Anger over Jeremy Corbyn’s endorsement of a book containing overtly antisemitic tropes deepened yesterday as the Jewish Labour Movement said it was submitting a formal complaint about the episode.

J A Hobson, an economist, wrote Imperialism: A Study, in 1902, but a new edition was published in 2011. Four years before he became leader of the Labour Party, Corbyn wrote an extensive foreword to the re-published work.

Hobson argued in the book that global finance was controlled in Europe by “men of a single and peculiar race, who have behind them many centuries of financial experience”, who were “in a unique position to control the policy of nations”.

He added, in case anyone was unclear as to his meaning: “Does anyone seriously suppose that a great war could be undertaken by any European State, or a great State loan subscribed, if the house of Rothschild and its connections set their face against it?”

The revelation, uncovered by The Times’ Lord Finkelstein, provoked widespread fury. A strongly-worded statement from the Jewish Labour Movement said: “A fish rots from the head”, adding that any other Labour member would have been suspended and that Corbyn should “consider his position”. The affiliate will also ask the EHRC to include Corbyn’s endorsement of Hobson’s book in any investigation of the party for institutional antisemitism.

In his 2011 foreword, the Labour leader described Hobson’s book as “a great tome”, and praised the writer’s “brilliant, and very controversial at the time” analysis of the “pressures” behind western, and in particular British, imperialism at the turn of the 20th century. Some of the passages about the popular press, said Corbyn, were “correct and prescient” — arguments in which Hobson declared that “great financial houses” have “control which they exercise over the body of public opinion through the Press”.

A Labour spokesman admitted that Hobson’s work “contains outdated and offensive references and observations, and Jeremy completely rejects the antisemitic elements of his analysis”.

But critics of the Labour leader have been outspoken on social media, unable to understand how Corbyn could have written a foreword apparently endorsing Hobson, without referring to his antisemitism.

In a letter, the Board of Deputies president Marie van der Zyl, said that Hobson’s argument was “unequivocal racism and there can be no apology for it”.

She said that the British public were entitled to know how he could account for his actions. “We expect a full explanation”, she warned.

Margaret Hodge took to Twitter to say: “For Corbyn to have praised a book packed full of antisemitic conspiracies – the very same conspiracies directed at me – is disgusting.” Wes Streeting said: “My advice to any Labour MP : refuse to defend Jeremy Corbyn lauding a book containing classic antisemitic tropes. If he wants to defend the indefensible he should go on the airwaves and defend himself. He has a responsibility to explain himself.”

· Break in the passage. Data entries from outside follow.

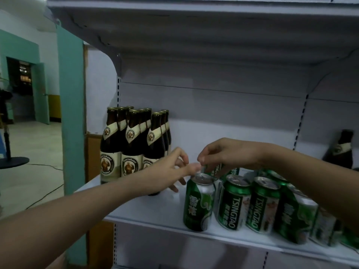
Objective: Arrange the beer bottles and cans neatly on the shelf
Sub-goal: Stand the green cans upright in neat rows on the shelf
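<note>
Several brown beer bottles [132, 144] with cream labels stand in tight rows at the left end of the white shelf [155, 210]. Several green Tsingtao cans [235, 202] stand grouped on the right. My right hand [223, 154] reaches over them from the right and grips the top of a green can [213, 169] in the back row; most of that can is hidden. My left hand [171, 169] hovers with fingers spread between the bottles and the leftmost front can [198, 202], one fingertip near its rim. It holds nothing.
A single brown bottle [342, 150] stands at the far right against the back panel. The upper shelf [194, 35] hangs low overhead. Bare shelf lies between bottles and cans. Left of the rack are a teal pillar [71, 113] and a floor stand base [13, 162].
</note>
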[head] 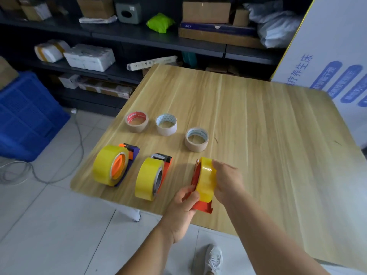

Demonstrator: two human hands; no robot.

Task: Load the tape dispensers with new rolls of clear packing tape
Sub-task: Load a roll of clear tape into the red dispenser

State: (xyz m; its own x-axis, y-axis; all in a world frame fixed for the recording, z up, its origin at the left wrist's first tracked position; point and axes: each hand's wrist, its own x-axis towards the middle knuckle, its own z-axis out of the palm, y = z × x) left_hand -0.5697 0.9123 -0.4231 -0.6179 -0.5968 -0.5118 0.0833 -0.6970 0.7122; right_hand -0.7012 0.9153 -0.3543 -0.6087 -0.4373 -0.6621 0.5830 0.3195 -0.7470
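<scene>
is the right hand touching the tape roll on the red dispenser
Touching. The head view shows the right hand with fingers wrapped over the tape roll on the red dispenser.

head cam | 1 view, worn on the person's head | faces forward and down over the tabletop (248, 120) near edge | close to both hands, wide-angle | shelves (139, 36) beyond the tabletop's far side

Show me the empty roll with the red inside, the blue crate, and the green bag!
Empty cardboard tape core with red inner lining (136, 121): head view, on its outer wall.
Blue plastic crate (25, 118): head view, on its side wall.
Bright green plastic bag (160, 23): head view, on its middle.
</scene>
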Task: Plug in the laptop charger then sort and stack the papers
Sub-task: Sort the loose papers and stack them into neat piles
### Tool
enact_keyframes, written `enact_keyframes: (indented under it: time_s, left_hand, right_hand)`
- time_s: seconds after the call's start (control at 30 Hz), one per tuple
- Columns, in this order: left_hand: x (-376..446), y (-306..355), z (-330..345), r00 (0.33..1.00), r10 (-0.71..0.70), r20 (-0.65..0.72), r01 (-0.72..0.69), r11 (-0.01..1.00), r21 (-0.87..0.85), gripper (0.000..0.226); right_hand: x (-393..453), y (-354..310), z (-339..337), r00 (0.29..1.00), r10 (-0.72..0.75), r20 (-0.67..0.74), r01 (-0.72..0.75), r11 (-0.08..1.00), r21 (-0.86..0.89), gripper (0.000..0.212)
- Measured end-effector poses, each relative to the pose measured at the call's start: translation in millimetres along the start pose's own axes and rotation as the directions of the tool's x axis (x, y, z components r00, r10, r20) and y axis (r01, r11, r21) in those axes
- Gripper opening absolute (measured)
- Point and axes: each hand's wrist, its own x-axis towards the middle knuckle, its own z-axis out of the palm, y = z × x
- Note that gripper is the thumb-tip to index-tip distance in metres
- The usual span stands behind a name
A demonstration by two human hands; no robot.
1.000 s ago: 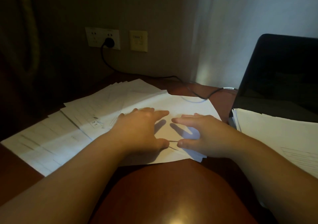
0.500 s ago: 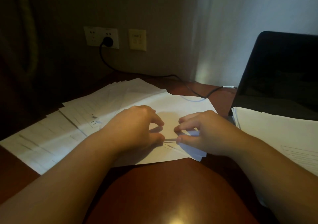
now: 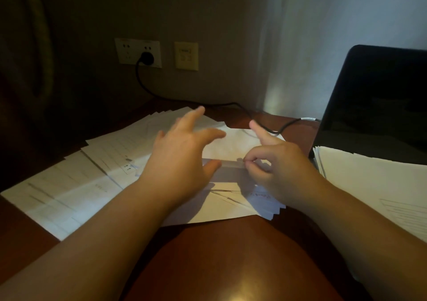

Abigail Morris, chief executive  of the Jewish Museum London said: “Our exhibition ‘Jews, Money, Myth’ explores the role of money in Jewish life over 2,000 years and the association linking Jews to money. We haven’t invited any leaders of the major political parties to see this exhibition, but if any decision-makers would like to visit the museum in order to learn about the development and realities behind some of the most deeply rooted antisemitic stereotypes they are very welcome to do so.”